▶ What the task requires: Copy out the data below from the line containing "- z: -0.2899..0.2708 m" to the line containing "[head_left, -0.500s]", both lines included, with all images left out.

▶ Supplied data:

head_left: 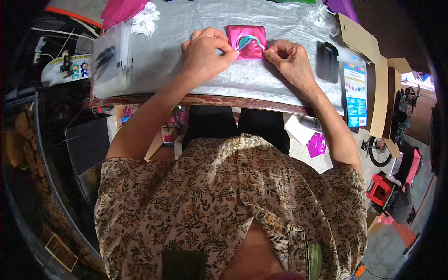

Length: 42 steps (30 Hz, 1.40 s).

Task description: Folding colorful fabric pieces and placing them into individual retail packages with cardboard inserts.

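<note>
A square, shiny pink foil piece [246,32] lies on the silver-covered table in front of me, with a curved teal strip [248,41] across its middle. A thin white edge or string seems to run along the strip. At the left side of the foil, my left hand [205,53] is closed in a pinch, thumb and forefinger at its lower left edge. My right hand [294,60] pinches at the opposite side, near the lower right edge. The fingers cover what exactly is gripped there.
White string [145,21] and pink material [120,11] lie at the far left, above clear plastic bags [112,60] with dark pieces. At right are a black case [327,60], a blue-and-white printed package [356,95] and cardboard flaps [359,39]. The table's brown edge [210,100] is nearest me.
</note>
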Available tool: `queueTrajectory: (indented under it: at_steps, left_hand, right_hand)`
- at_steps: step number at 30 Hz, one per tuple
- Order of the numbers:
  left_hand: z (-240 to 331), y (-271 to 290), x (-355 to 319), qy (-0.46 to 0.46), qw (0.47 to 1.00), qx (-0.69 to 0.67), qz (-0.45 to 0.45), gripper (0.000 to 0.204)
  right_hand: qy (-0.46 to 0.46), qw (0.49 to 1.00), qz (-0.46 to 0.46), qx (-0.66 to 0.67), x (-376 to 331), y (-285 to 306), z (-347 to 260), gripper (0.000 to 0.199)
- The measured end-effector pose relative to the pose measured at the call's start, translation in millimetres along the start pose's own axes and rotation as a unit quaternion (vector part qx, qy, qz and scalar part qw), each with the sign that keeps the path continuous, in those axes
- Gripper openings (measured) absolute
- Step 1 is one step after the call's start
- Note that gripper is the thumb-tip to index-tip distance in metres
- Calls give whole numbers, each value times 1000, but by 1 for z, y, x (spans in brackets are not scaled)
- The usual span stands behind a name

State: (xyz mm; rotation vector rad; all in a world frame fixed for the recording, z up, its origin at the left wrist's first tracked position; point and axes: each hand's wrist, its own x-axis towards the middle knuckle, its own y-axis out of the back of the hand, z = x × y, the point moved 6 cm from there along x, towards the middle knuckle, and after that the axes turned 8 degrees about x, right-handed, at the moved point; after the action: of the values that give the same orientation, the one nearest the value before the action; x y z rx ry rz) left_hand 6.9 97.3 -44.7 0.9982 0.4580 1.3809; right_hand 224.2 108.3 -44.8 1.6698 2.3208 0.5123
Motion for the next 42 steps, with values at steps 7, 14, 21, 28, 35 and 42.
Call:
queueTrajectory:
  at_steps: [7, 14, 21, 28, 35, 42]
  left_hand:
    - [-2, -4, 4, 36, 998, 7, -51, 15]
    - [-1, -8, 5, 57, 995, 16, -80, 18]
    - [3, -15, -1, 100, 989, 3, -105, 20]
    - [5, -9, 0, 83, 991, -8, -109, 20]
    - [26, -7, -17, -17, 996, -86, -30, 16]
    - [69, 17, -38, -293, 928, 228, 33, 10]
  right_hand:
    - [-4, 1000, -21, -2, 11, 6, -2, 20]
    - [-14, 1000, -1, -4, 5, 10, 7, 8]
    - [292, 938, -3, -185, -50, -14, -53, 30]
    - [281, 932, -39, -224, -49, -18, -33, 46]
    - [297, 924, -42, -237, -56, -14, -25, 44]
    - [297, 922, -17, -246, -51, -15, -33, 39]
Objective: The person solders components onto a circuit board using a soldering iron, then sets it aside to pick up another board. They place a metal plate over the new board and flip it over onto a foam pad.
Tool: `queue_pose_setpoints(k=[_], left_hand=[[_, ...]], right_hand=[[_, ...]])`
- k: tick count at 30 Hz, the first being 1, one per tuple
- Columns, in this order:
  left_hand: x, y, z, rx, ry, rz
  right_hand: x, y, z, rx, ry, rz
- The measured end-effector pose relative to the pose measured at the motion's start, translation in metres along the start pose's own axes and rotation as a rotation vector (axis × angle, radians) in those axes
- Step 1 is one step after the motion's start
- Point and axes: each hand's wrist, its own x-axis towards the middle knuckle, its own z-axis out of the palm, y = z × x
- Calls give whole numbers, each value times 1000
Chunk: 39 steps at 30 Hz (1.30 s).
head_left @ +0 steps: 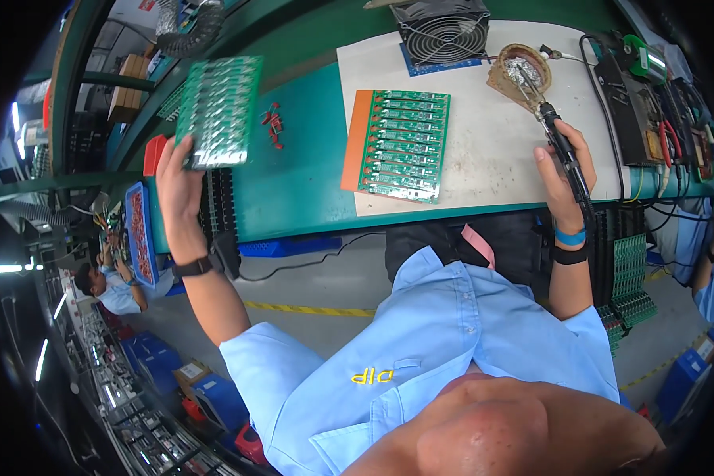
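Observation:
At the left, my left hand [180, 178] pinches the lower edge of a green circuit board panel [222, 107], held up above the bench. My right hand [567, 178] is wrapped round the black handle of a soldering iron [564, 143]. The iron points away from me, its tip over a round brown dish [496, 82] with silvery material in it; whether it touches cannot be made out. Between my hands, a second circuit board panel [408, 147] lies on an orange board [356, 147] on the white sheet [484, 159].
A black fan [446, 36] stands at the back. Red parts [274, 125] lie on the green mat [309, 166]. At right are a black box [623, 103], a solder reel [644, 59], red-handled pliers [671, 141] and cables. A blue tray [139, 234] and another person [115, 285] are at left.

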Motion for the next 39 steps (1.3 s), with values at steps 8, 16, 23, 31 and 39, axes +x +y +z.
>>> queue_pose_setpoints(k=[8,16,23,31,39], left_hand=[[-54,-27,-86,-274,436,63],[10,-55,-68,-368,619,52],[23,-64,-39,-185,693,79],[24,-44,-8,-162,640,-67],[20,-48,-9,-118,507,-69]], right_hand=[[-2,8,-3,-11,2,17],[-3,7,-1,-20,15,45],[-4,8,-3,-17,1,44],[-4,11,-3,-29,17,27],[-5,11,-3,-37,14,31]])
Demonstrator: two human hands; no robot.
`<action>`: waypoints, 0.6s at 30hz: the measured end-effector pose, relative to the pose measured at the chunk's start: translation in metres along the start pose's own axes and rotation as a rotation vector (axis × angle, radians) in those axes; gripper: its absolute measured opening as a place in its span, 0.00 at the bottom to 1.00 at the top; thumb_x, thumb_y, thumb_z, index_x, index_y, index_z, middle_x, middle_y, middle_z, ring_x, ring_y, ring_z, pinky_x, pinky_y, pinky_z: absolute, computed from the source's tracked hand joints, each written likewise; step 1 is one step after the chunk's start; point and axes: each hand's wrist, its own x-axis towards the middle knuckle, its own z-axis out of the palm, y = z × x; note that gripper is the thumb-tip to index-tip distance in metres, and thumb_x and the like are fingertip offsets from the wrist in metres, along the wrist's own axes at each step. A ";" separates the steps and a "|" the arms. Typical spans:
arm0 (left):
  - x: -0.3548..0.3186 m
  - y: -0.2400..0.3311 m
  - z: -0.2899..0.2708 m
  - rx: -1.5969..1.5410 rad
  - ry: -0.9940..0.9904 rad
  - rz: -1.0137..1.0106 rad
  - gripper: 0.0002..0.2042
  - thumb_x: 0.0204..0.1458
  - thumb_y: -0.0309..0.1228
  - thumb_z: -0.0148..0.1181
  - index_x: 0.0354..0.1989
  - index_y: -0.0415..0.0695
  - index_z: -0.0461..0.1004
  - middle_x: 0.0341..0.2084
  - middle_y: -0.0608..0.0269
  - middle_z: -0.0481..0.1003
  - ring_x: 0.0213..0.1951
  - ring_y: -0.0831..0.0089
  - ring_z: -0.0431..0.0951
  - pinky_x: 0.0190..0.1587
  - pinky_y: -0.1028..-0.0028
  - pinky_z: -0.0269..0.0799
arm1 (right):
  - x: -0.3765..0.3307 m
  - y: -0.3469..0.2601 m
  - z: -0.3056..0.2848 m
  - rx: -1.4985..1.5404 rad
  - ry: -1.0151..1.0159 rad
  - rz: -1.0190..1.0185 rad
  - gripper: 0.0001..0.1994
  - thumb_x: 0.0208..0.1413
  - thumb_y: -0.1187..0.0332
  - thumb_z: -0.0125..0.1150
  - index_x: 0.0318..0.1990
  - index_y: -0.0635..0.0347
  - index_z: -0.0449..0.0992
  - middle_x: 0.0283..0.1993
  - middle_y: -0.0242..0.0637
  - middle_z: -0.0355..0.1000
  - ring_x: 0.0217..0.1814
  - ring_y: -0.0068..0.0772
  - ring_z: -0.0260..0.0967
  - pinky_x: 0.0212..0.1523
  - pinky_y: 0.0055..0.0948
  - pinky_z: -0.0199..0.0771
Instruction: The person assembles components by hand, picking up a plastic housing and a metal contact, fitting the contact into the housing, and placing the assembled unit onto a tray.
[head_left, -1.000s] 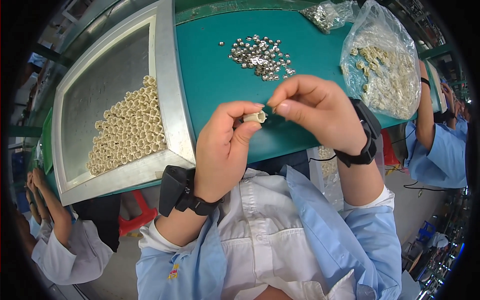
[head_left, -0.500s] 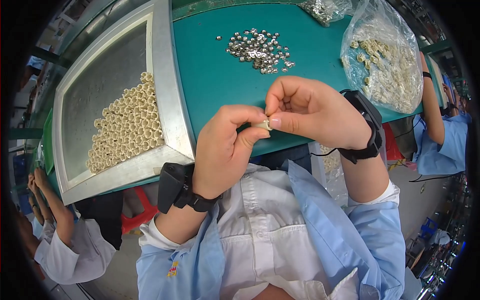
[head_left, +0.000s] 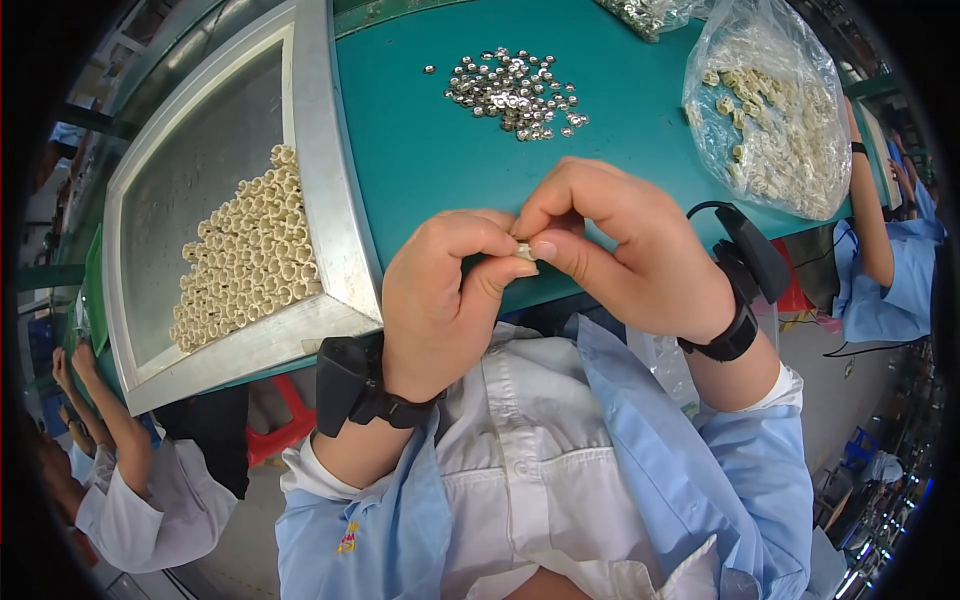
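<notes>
Between my two hands, above the near edge of the table, is a small cream plastic collar-like part, mostly covered by fingertips. My left hand pinches it between thumb and forefinger. From the other side, the thumb and forefinger of my right hand close on its upper end; whether they also hold a small metal piece is hidden. Beyond my hands lies a loose pile of shiny small round metal pieces. To the left, many matching cream parts are packed in rows inside a metal-framed tray.
A clear plastic bag of cream parts rests at the right of the green table. Another bag with metal pieces is at the far edge. Co-workers' arms show at both sides, a white sleeve on the left.
My right wrist has turned and lifted slightly, and its fingers have shifted a little left over the cream part. Both hands keep their pinch.
</notes>
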 end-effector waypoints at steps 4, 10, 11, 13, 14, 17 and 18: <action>0.003 0.004 -0.001 -0.032 0.070 0.031 0.08 0.49 0.25 0.60 0.36 0.42 0.69 0.32 0.60 0.74 0.33 0.69 0.74 0.36 0.74 0.69 | 0.000 0.006 0.003 0.232 0.101 0.038 0.05 0.56 0.74 0.54 0.39 0.64 0.70 0.34 0.27 0.68 0.35 0.15 0.63 0.36 0.16 0.63; 0.010 0.011 -0.010 0.094 -0.118 0.104 0.08 0.53 0.24 0.54 0.41 0.40 0.66 0.37 0.54 0.73 0.40 0.68 0.73 0.43 0.74 0.68 | -0.003 0.023 -0.002 0.140 0.410 0.130 0.06 0.56 0.73 0.54 0.39 0.64 0.71 0.34 0.26 0.67 0.36 0.13 0.62 0.36 0.14 0.62; 0.010 0.009 -0.010 0.080 -0.143 0.098 0.09 0.55 0.25 0.53 0.43 0.40 0.64 0.38 0.53 0.72 0.43 0.68 0.72 0.46 0.74 0.67 | -0.005 0.027 -0.002 0.140 0.414 0.127 0.06 0.56 0.73 0.54 0.39 0.64 0.71 0.34 0.26 0.67 0.36 0.13 0.62 0.36 0.14 0.62; 0.007 0.004 -0.006 -0.021 -0.105 0.089 0.09 0.54 0.24 0.53 0.43 0.40 0.64 0.39 0.53 0.72 0.43 0.68 0.72 0.46 0.73 0.67 | -0.007 0.037 0.002 0.139 0.452 0.177 0.05 0.54 0.74 0.55 0.37 0.64 0.72 0.31 0.26 0.68 0.32 0.13 0.62 0.33 0.15 0.63; 0.004 0.002 -0.003 -0.121 -0.063 0.078 0.09 0.54 0.23 0.52 0.43 0.40 0.65 0.40 0.52 0.71 0.44 0.67 0.72 0.47 0.72 0.66 | -0.005 0.040 0.003 0.143 0.465 0.197 0.04 0.54 0.74 0.56 0.36 0.64 0.72 0.30 0.26 0.69 0.29 0.13 0.62 0.31 0.15 0.63; 0.003 0.007 -0.003 -0.153 -0.027 0.064 0.10 0.54 0.22 0.52 0.44 0.40 0.65 0.42 0.51 0.71 0.44 0.67 0.71 0.47 0.72 0.66 | -0.004 0.038 0.007 0.145 0.472 0.174 0.04 0.54 0.74 0.56 0.36 0.65 0.72 0.30 0.26 0.69 0.30 0.13 0.62 0.31 0.15 0.63; 0.002 0.011 -0.008 -0.121 -0.057 0.051 0.10 0.53 0.21 0.52 0.44 0.39 0.64 0.42 0.51 0.70 0.44 0.67 0.71 0.47 0.72 0.65 | -0.005 0.037 0.008 0.142 0.481 0.169 0.04 0.54 0.74 0.56 0.36 0.65 0.72 0.30 0.26 0.69 0.30 0.13 0.62 0.31 0.14 0.63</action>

▶ Response:
  - z: -0.2899..0.2708 m
  - rx: -1.5969..1.5410 rad
  - ry: -0.9940..0.9904 rad
  - rz: -1.0137..1.0106 rad
  - gripper: 0.0002..0.2042
  - thumb_x: 0.0204..0.1458
  - thumb_y: -0.0309..0.1228
  - thumb_z: -0.0148..0.1181
  - index_x: 0.0354..0.1989
  - index_y: -0.0415..0.0695
  - index_z: -0.0461..0.1004
  - middle_x: 0.0341..0.2084
  - middle_y: -0.0608..0.0269
  - middle_z: -0.0481..0.1003
  - ring_x: 0.0213..0.1951
  - ring_y: -0.0831..0.0089
  - ring_z: -0.0431..0.0951
  - pinky_x: 0.0190..0.1587
  - pinky_y: -0.1028..-0.0028
  - pinky_z: -0.0269..0.0799
arm1 (right):
  - x: -0.3765..0.3307 m
  - y: -0.3469..0.2601 m
  - z: -0.3056..0.2848 m
  - rx: -1.4985..1.5404 rad
  - ry: -1.0151..1.0159 rad
  - rz: -1.0190..1.0185 rad
  - gripper: 0.0001..0.1994
  - thumb_x: 0.0208..0.1413
  - thumb_y: -0.1187..0.0332
  - thumb_z: -0.0125..0.1150
  - index_x: 0.0318..0.1990
  - index_y: -0.0635..0.0347
  - index_z: -0.0449..0.0992
  - middle_x: 0.0283..0.1993
  - middle_y: -0.0242..0.0637
  - middle_z: -0.0355..0.1000
  - ring_x: 0.0217..0.1814
  - ring_y: -0.0068..0.0772
  - ring_z: -0.0260..0.0967
  - pinky_x: 0.0212..0.1523
  - pinky_y: 0.0055..0.0948
  - pinky_z: -0.0199..0.0771
Instruction: The person assembles components by hand, picking up a plastic housing and a metal contact, fitting the contact into the housing, and placing the assembled unit onto a tray.
[head_left, -1.000s] 
[head_left, -0.500s] 

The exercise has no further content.